Annapolis, MD - While states like Pennsylvania, Delaware, and West Virginia have followed in New Jersey’s footsteps with legalizing full-scale sports wagering, Maryland appears to be going down a different path. In typical MD fashion, the state will likely be amongst the last to introduce sports betting.
You may recall that Maryland did not legalize slot machines until 2008, and a voter referendum in 2012 approved table games along with a sixth casino location. For comparison's sake, New Jersey opened its first casino in 1978 and West Virginia legalized casinos in 1994.
It seems as if sports betting in Maryland will once again be behind its neighbors when it comes to gambling expansion, though certain lawmakers did push for the opposite outcome. In February, the House of Delegates attempted to put a referendum on the November ballot to authorize sports betting. Though the bill got approval through the House, it quickly died in the Senate.
Now that the United States Supreme Court has ruled PASPA unconstitutional and other states have passed sports wagering laws, MD will be the odd-man out until their next opportunity to put sports betting on the ballot - 2020.
While you would naturally think this would be disappointing to sports fans in the state, lawmakers have taken the opposite opinion. Policymakers realize that though sports betting is a billion-dollar industry, not much of that money is actually wagered legally.
For example, during Super Bowl LII the American Gaming Association estimated that only 3%, or $138.5 million, of the $4.76 billion wagered on the game would be wagered at a legal Nevada sportsbook. That means that 97%, or $4.6 billion, would be wagered illegally.
In Nevada, about 2% of total revenue comes directly from sports wagering. This is hardly anything for MD legislators to jump at, especially since this number will potentially be lower with increased competition.
Analysts researching the economic impacts of sports betting in the state estimate that potential revenue would range from $13.7 million to $181 million annually. With Maryland’s casinos currently bringing in $140 million per month in revenue from table games and slots, even the high end of that estimate seems tiny in comparison.

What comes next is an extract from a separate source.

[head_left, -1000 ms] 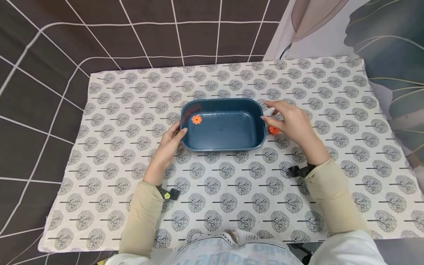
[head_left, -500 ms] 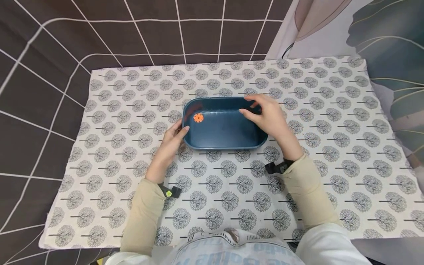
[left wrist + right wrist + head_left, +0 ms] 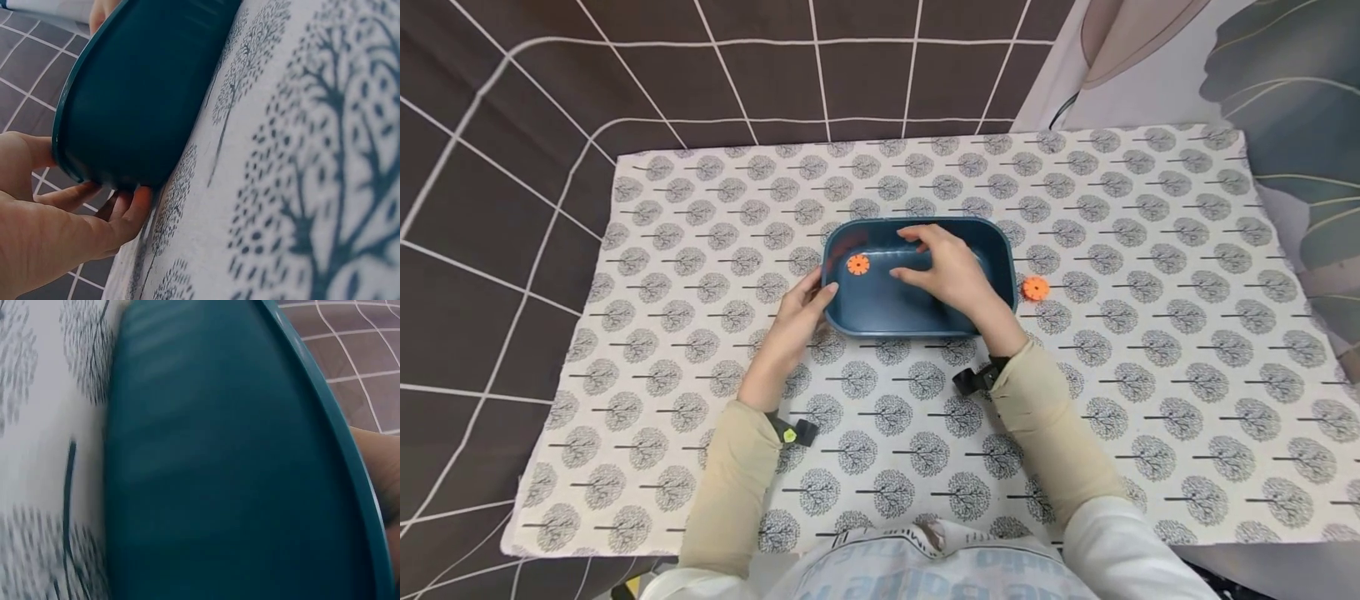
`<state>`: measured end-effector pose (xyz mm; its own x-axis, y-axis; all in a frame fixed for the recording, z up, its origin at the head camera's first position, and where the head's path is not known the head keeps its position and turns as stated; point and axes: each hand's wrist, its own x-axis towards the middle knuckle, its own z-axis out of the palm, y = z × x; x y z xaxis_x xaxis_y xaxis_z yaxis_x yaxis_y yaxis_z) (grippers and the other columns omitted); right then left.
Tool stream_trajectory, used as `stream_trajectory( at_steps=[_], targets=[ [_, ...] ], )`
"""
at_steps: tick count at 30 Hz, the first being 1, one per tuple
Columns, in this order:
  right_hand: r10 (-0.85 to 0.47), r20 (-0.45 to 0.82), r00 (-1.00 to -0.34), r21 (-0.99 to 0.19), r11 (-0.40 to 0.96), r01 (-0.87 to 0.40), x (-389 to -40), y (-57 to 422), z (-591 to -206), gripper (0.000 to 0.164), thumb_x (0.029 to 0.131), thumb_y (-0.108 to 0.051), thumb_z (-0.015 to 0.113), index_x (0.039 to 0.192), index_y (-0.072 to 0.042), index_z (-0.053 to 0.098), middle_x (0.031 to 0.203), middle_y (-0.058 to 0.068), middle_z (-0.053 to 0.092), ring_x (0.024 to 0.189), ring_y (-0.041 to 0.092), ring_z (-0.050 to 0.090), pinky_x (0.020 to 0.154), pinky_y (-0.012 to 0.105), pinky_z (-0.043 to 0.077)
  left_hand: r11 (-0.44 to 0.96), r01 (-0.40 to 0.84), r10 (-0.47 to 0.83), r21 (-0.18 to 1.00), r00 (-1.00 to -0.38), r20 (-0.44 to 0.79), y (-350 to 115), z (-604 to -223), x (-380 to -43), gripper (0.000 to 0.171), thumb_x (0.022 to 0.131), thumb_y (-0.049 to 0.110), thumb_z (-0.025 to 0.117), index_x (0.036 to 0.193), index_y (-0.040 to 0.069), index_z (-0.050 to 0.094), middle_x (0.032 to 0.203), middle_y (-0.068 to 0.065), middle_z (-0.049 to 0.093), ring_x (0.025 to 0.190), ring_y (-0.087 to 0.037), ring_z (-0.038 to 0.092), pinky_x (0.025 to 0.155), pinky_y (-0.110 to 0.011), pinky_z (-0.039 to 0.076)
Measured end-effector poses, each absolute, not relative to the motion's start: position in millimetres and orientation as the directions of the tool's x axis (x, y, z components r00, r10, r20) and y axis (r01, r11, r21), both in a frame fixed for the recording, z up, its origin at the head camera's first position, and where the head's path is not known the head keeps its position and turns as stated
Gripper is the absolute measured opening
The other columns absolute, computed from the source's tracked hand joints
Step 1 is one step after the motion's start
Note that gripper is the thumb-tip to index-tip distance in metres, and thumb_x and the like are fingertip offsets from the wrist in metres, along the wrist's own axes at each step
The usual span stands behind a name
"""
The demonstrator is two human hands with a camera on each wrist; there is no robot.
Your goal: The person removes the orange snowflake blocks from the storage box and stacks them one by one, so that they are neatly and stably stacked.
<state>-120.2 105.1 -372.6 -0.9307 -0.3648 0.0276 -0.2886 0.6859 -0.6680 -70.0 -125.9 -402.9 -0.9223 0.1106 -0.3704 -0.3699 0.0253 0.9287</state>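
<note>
A dark teal plastic box (image 3: 917, 335), oblong with rounded corners, stands on the cloth in the head view. My left hand (image 3: 793, 321) grips its left end, the thumb over the rim and the fingers against the outer wall, as the left wrist view shows. Inside, towards the left end, lies an orange notched disc (image 3: 858, 264). My right hand (image 3: 951, 271) is over the middle of the box, thumb and fingers spread apart with nothing between them. From the right wrist, mostly the outer wall of the box shows, hiding most of that hand.
Another orange notched disc (image 3: 1035, 288) lies on the cloth just outside the right end of the box. The tree-print cloth (image 3: 1150, 400) covers the table. A dark gridded curtain (image 3: 760, 83) borders the back and left, and a patterned curtain (image 3: 1285, 108) the right.
My right hand has moved left from the box's right end to over its middle, uncovering the outer orange disc. The left hand keeps its grip. The head view has shifted slightly.
</note>
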Motion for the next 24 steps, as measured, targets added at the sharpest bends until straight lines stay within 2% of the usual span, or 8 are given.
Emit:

Another reason why policymakers are slow to pull the trigger on legalized sports wagering is that there is no clear consensus on who should be able to offer it. The existing House bill authorized both horse racetracks and casinos to allow sports betting, but some lawmakers expressed that only casinos should be able to allow sports gambling.
Of course, Maryland’s proposed sports betting bill died before the Supreme Court ruled on Murphy vs. NCAA. With the federal sports betting ban lifted and multiple states legalizing the activity, MD will likely feel more pressure to come to a decision on the matter.
If and when sports betting does come to Maryland, gaming operators in the state will be ready. Joe Weinberg, CEO of Cordish Global Gaming, which owns Maryland Live! Casino in Hanover, expressed his interest.
“We would be prepared to commence sports betting pretty much immediately after the passage of the implementing legislation by the state of Maryland,” stated Weinberg. “We have the infrastructure in place to be able to add it very, very quickly.”
Barring a miraculous special session, the sports betting discussion will reopen in the 2019 legislative session with a potential vote on the matter in November 2020.